IMTU, the TI maintains itself by allowing a lot of self-government. Unless you are govt 6, (a colony, maybe of the TI) you simply abide by the limited rules, mostly related to interstellar trade-diplomacy-war and Imperial unified code of criminal justice.

By following this forum for somes years,(even if I post little)I believe that most people ITTU are playing along that line. This is a frequent question about the political structure of the TI in the OTU (even more in LBB CT): why would imperial laws (draft in this case) apply? where is it written that Federal-Imperial-Confederal laws overrule State-Province-Canton laws? Where is written the Constituon of the Third Imperium and its sharing of power?

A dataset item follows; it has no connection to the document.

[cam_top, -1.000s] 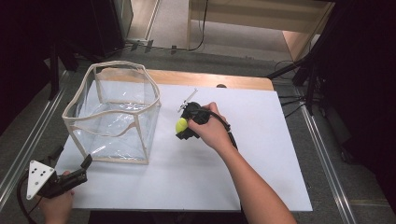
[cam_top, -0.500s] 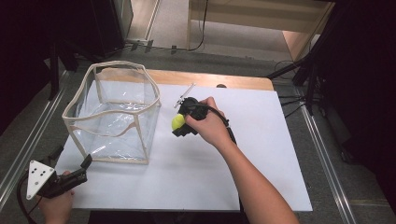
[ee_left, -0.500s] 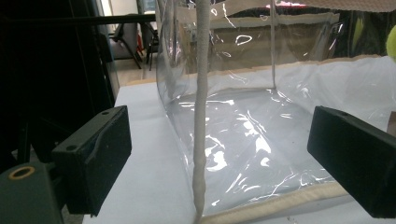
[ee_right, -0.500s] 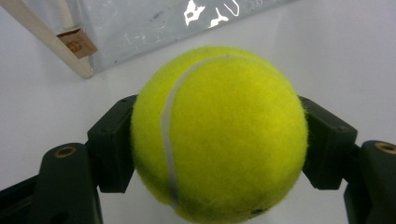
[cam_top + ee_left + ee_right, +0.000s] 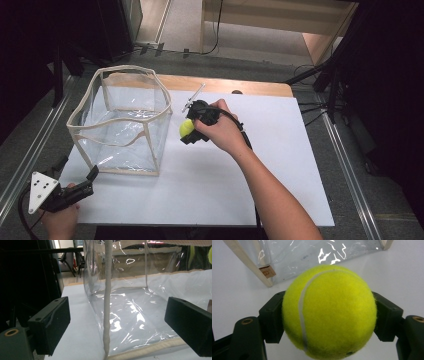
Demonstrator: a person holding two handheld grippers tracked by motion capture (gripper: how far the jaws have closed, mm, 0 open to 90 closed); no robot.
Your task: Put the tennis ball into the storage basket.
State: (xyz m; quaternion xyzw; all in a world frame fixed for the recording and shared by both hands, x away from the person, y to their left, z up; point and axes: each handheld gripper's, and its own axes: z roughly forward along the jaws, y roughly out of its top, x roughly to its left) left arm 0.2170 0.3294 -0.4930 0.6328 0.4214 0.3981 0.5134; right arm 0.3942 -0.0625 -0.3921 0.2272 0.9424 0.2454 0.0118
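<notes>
My right gripper (image 5: 192,126) has its jaws clamped on either side of a yellow-green tennis ball (image 5: 329,310), holding it above the white bench (image 5: 260,165) just beside the near right corner of the clear plastic bin (image 5: 122,122) with cream edging. My left gripper (image 5: 75,190) sits low at the bench's near left corner, its jaws spread wide with nothing between them, pointing at the bin's near corner seam (image 5: 107,302).
</notes>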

Is it even a written constitution (USA and Canada) or a unwritten constitution (UK)?

Have fun

Selandia
 
What we can interpolate is that the low berth is (A.) mostly automated, (B.) but does have some sort of fine tuning mechanism that requires extensive medical training to use successfully.

So, now we have a big blue button, with the words, "Press This to Revive," above it. And, there is a sealed cover over some fine-tuning controls that can be accessed and used by a person with serious, Medical-2, expertise.

I should think it has more to do with intervention. Someone with Medical-2 is sufficiently trained/knowledgeable to be able to see some of the issues with revival problems and has the knowledge to manually intervene in the revival process - perhaps injecting adrenaline into the heart (or something similar - I'm not a medical doctor IRL) or some other intervention.

However, the extent of intervention is limited. So a Medical-3 doesn't give a higher bonus than a Medical-2; a genius brain surgeon is no better at injecting a stimulant into a person as a medic.
 
IMTU, the TI maintains itself by allowing a lot of self-government. Unless you are govt 6, (a colony, maybe of the TI) you simply abide by the limited rules, mostly related to interstellar trade-diplomacy-war and Imperial unified code of criminal justice.

By following this forum for somes years,(even if I post little)I believe that most people ITTU are playing along that line. This is a frequent question about the political structure of the TI in the OTU (even more in LBB CT): why would imperial laws (draft in this case) apply? where is it written that Federal-Imperial-Confederal laws overrule State-Province-Canton laws? Where is written the Constituon of the Third Imperium and its sharing of power? Is it even a written constitution (USA and Canada) or a unwritten constitution (UK)?

Have fun

Selandia
In canon, Dulinor imposes a draft throughout the domain of Illellish circa 1100.